***** Information provided

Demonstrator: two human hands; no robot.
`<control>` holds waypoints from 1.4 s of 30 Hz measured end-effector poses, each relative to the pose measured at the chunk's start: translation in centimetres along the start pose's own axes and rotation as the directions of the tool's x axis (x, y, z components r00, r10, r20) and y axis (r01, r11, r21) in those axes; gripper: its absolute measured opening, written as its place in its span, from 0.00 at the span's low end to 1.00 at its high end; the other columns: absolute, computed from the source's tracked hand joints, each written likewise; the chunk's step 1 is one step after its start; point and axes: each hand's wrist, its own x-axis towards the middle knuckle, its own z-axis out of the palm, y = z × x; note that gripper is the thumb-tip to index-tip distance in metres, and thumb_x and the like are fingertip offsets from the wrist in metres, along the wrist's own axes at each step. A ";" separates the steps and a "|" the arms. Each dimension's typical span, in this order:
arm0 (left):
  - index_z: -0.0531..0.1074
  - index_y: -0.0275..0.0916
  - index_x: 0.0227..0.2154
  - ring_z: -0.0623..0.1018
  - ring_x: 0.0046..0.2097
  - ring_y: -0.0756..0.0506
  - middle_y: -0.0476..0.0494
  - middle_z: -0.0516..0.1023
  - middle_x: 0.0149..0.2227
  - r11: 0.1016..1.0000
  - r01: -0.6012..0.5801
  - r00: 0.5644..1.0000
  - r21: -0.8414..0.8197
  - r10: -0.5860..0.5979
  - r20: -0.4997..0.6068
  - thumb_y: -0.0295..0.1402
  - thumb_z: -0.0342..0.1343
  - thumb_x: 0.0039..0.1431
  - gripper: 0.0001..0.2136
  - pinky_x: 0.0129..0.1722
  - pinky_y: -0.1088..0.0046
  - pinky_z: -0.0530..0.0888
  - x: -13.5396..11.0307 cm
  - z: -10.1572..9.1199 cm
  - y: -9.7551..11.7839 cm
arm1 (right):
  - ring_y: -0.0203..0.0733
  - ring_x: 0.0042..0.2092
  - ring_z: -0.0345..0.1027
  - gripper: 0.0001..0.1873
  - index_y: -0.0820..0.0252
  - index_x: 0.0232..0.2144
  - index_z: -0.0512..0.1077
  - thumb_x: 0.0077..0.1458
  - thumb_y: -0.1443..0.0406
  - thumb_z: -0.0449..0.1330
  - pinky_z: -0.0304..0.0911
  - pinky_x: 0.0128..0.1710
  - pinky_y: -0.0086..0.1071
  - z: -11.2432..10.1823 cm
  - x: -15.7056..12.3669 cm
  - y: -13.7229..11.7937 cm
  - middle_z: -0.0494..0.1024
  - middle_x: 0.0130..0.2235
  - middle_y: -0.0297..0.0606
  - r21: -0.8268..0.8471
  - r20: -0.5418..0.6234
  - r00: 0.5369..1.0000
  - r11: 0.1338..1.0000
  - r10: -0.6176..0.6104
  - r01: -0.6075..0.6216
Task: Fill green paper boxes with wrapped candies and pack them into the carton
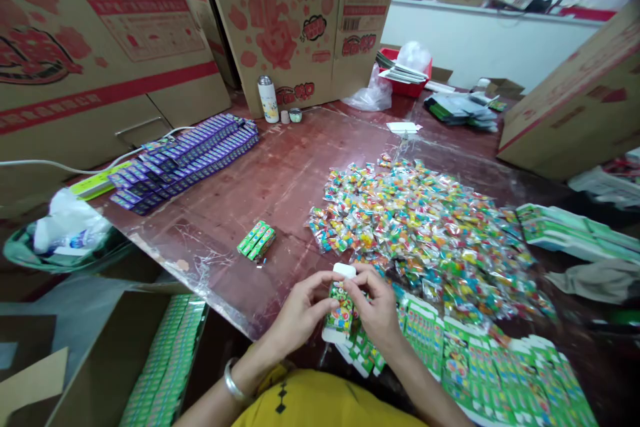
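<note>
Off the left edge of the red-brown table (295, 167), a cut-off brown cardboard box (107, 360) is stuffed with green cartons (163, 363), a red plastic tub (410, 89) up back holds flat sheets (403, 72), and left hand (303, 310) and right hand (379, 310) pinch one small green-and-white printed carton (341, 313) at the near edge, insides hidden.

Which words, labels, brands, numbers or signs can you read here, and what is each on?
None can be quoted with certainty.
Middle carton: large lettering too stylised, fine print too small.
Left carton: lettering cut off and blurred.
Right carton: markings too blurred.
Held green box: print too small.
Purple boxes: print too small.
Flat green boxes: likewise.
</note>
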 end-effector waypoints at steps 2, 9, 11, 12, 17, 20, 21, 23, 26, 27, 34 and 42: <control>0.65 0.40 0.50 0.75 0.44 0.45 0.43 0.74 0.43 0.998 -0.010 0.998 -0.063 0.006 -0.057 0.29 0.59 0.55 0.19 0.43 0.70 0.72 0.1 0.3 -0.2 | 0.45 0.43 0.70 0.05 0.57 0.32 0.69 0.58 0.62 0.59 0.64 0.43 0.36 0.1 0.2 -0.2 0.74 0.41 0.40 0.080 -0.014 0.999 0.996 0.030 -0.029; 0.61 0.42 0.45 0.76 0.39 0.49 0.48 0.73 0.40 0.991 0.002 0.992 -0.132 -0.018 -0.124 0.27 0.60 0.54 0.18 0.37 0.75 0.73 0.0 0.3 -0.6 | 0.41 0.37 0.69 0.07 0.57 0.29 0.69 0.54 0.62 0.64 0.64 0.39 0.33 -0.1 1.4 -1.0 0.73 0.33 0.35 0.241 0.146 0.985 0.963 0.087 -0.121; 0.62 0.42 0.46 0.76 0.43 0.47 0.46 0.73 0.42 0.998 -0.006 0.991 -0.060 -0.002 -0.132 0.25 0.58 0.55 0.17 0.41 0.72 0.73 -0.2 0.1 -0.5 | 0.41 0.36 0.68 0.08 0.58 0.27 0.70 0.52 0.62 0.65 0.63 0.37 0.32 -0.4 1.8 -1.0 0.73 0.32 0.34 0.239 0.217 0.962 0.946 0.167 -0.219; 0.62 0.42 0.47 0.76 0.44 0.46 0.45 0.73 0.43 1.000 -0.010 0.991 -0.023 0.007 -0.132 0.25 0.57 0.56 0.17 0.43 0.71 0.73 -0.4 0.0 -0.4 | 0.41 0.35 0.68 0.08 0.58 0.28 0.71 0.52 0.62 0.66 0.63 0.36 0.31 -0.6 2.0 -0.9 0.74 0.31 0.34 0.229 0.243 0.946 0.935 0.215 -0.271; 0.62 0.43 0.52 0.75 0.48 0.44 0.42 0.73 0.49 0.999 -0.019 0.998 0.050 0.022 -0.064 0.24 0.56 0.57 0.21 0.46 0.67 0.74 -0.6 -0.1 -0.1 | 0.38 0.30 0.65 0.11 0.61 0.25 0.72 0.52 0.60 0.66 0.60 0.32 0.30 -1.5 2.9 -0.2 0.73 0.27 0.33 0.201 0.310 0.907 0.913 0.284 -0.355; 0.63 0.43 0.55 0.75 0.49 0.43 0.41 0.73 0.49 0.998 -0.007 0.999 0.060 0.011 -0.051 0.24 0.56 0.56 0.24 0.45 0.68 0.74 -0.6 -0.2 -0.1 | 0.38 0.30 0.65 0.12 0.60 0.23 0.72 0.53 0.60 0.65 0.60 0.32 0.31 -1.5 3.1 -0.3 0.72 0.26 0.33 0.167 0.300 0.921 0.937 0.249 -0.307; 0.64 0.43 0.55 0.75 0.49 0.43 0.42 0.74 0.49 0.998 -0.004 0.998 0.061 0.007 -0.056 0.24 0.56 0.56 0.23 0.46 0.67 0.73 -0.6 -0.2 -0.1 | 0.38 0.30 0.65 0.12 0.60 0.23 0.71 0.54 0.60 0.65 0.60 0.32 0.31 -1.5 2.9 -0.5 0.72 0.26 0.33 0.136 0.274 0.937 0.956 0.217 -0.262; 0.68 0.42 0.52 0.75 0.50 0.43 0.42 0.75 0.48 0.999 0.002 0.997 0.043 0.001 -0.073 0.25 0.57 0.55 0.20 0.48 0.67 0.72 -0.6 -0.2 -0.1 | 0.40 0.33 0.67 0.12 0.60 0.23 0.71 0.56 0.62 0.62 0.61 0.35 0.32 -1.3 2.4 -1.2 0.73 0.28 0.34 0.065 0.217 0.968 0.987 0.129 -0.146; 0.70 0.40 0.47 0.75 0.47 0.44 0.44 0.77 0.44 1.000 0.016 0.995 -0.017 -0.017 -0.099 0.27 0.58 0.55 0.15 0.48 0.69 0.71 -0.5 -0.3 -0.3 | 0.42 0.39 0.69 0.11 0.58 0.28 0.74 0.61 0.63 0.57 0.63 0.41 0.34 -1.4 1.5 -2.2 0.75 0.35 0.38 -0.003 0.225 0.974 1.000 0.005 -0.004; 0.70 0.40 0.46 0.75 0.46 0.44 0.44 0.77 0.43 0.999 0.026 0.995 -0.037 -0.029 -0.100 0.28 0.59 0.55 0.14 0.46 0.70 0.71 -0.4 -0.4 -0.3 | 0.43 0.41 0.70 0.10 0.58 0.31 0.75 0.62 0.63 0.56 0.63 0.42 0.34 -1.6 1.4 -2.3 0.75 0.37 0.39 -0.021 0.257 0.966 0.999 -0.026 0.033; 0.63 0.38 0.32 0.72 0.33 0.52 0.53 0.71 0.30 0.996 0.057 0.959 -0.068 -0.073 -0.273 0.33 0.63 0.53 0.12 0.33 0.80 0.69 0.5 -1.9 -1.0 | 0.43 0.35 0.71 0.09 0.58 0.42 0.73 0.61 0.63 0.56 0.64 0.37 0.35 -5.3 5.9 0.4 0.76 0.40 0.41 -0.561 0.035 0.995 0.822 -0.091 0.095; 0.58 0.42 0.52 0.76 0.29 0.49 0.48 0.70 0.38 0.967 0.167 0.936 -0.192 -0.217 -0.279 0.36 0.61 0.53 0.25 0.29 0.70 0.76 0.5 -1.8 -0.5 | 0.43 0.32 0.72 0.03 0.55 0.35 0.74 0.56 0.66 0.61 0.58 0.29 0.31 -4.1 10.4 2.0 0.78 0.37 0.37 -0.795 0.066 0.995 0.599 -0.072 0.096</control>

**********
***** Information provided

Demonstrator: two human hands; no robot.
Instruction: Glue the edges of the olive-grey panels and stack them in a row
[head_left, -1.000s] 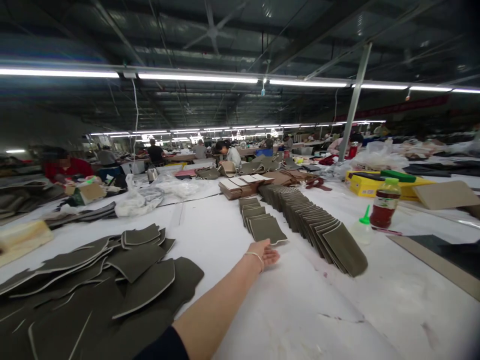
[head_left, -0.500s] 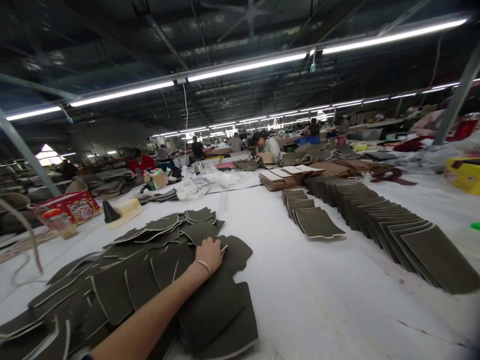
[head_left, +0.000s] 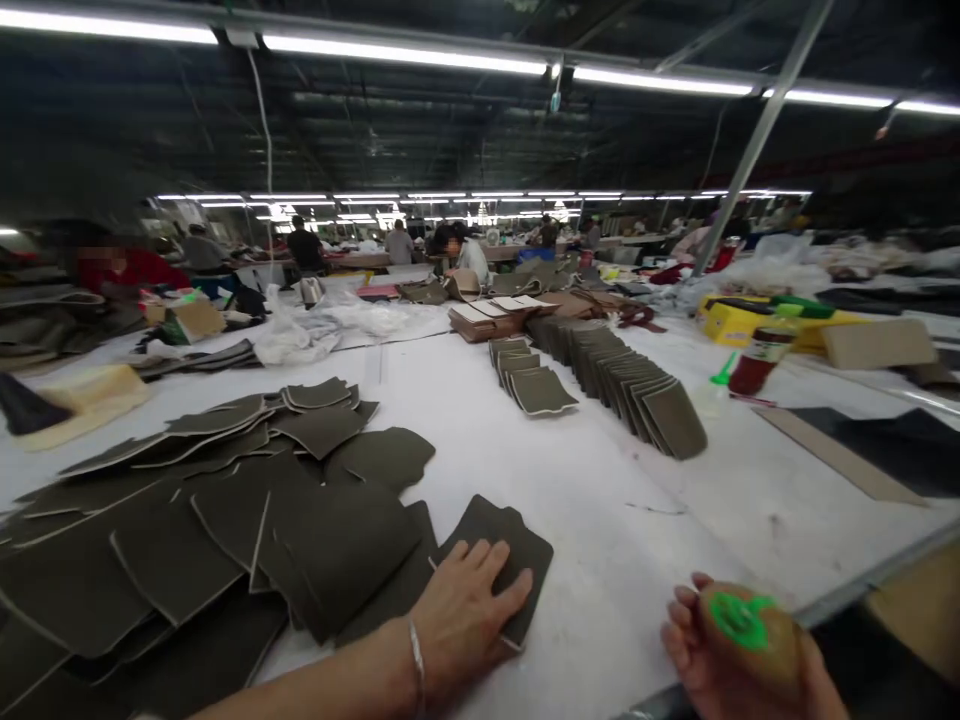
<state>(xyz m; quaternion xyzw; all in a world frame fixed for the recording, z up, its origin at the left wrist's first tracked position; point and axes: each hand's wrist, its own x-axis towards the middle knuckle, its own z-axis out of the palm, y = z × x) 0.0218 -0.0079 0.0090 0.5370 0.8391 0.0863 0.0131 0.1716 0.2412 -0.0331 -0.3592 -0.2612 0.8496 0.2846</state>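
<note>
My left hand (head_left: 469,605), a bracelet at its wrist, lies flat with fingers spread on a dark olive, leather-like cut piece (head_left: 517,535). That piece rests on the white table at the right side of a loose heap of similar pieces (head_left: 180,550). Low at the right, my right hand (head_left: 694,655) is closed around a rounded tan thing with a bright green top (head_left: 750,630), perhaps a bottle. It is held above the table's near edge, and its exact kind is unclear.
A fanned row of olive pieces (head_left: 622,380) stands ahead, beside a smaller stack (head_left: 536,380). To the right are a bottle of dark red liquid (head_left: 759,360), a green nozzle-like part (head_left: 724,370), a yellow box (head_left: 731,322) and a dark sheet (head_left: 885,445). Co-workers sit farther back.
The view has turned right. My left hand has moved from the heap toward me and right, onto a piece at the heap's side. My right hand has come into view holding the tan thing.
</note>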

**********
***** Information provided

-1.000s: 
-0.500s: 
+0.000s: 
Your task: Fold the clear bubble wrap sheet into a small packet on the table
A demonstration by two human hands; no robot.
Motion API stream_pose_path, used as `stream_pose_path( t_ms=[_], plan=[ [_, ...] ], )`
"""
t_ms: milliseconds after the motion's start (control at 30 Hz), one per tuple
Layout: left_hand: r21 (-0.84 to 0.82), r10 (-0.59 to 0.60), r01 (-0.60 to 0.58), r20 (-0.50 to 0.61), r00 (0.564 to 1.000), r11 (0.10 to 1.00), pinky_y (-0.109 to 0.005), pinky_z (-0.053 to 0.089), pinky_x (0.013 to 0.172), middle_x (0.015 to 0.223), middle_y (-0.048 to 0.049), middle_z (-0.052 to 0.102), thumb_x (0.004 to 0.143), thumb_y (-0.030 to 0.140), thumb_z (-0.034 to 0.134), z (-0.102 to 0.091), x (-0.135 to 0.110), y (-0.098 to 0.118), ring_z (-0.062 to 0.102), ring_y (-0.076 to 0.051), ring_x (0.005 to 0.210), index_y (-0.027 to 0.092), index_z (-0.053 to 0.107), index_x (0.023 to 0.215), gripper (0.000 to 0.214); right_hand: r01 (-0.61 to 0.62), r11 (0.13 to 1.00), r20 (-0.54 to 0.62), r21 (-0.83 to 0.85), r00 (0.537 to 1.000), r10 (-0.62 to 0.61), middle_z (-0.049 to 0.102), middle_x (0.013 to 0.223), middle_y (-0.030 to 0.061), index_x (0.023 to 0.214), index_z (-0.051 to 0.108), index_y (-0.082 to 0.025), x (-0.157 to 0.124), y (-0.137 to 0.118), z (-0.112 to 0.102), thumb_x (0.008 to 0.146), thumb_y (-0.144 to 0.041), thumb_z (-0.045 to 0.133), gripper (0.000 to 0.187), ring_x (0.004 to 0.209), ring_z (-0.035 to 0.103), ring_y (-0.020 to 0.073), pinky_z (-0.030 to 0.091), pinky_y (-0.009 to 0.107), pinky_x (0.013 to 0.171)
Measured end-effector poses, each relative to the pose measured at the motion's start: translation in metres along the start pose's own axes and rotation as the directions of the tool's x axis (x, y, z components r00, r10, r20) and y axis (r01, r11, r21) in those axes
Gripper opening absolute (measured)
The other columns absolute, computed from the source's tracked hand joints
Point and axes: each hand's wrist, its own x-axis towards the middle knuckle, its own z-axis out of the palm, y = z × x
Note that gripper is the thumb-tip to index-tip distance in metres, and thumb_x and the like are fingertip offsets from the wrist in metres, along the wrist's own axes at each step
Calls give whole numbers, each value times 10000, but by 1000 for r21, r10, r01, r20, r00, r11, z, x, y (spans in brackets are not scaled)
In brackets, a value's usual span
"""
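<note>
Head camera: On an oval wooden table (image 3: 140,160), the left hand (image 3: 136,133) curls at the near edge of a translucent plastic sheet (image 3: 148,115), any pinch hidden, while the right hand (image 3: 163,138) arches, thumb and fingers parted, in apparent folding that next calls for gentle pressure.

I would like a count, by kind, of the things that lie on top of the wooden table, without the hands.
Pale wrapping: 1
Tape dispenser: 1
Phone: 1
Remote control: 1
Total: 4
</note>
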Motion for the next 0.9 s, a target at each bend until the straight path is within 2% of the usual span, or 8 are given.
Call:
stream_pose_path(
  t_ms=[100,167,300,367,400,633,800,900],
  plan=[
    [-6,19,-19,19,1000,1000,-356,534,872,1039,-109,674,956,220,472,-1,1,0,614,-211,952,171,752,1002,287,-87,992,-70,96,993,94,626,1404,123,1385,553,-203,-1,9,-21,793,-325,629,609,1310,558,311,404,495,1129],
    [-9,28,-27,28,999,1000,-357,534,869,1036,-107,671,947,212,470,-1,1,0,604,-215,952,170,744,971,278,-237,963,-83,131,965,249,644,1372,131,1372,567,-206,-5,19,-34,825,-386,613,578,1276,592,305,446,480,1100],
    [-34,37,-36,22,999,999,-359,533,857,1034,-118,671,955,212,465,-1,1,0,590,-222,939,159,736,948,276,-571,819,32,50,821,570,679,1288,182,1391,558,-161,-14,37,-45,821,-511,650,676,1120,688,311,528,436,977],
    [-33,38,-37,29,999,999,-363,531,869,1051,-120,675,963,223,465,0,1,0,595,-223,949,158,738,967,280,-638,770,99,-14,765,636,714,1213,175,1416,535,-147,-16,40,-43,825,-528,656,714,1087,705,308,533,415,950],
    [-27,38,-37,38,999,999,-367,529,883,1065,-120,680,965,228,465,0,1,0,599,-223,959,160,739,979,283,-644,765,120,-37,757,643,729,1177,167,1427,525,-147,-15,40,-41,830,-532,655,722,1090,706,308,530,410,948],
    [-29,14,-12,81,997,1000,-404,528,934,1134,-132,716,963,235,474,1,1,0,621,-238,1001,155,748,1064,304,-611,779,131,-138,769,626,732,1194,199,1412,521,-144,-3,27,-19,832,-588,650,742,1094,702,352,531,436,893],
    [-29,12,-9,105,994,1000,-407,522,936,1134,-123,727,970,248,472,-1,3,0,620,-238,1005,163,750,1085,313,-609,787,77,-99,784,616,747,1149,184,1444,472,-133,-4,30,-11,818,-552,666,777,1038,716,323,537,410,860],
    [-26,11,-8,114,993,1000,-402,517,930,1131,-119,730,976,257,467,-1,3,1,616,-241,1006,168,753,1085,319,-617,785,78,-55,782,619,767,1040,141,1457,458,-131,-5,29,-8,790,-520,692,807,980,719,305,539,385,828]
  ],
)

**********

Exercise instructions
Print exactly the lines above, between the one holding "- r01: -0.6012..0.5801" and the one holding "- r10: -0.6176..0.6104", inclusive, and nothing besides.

Response to this task
  - r01: -0.6012..0.5801
  - r00: 0.5644..1.0000
  - r21: -0.8414..0.8197
  - r10: -0.5860..0.5979
  - r20: -0.4997..0.6068
  - thumb_y: -0.0295..0.1402
  - thumb_z: -0.0342..0.1343
  - thumb_x: 0.0039..0.1431
  - gripper: 0.0001..0.2136
  - pinky_x: 0.0129..0.1722
  - pinky_y: -0.1088..0.0046
  - pinky_z: -0.0530..0.0888
  - x: -13.5396..11.0307 cm
  - z: -10.1572..9.1199 cm
  - y: -9.7551..11.7839 cm
arm1 (right):
  - ring_y: -0.0203..0.0733
  - ring_x: 0.0042..0.2092
  - ring_z: -0.0345..0.1027
  - gripper: 0.0001..0.1873
  - index_y: -0.0820..0.0252
  - index_x: 0.0232..0.2144
  - index_z: -0.0512..0.1077
  - thumb_x: 0.0077..0.1458
  - thumb_y: -0.1443..0.0406
  - thumb_z: -0.0449..0.1330
  - pinky_z: -0.0304..0.0911
  - pinky_x: 0.0128..0.1710
  - pinky_y: -0.0086..0.1071
  - z: -11.2432..10.1823 cm
  - x: -15.7056..12.3669 cm
  - y: -13.7229..11.7937 cm
  - middle_z: -0.0494..0.1024
  - middle_x: 0.0130..0.2235
  - middle_y: -0.0297..0.0606
  - r21: -0.8268..0.8471
  - r20: -0.5418..0.6234
  - r00: 0.5369..1.0000
  - r11: 0.1338..1.0000
  - r10: -0.6176..0.6104

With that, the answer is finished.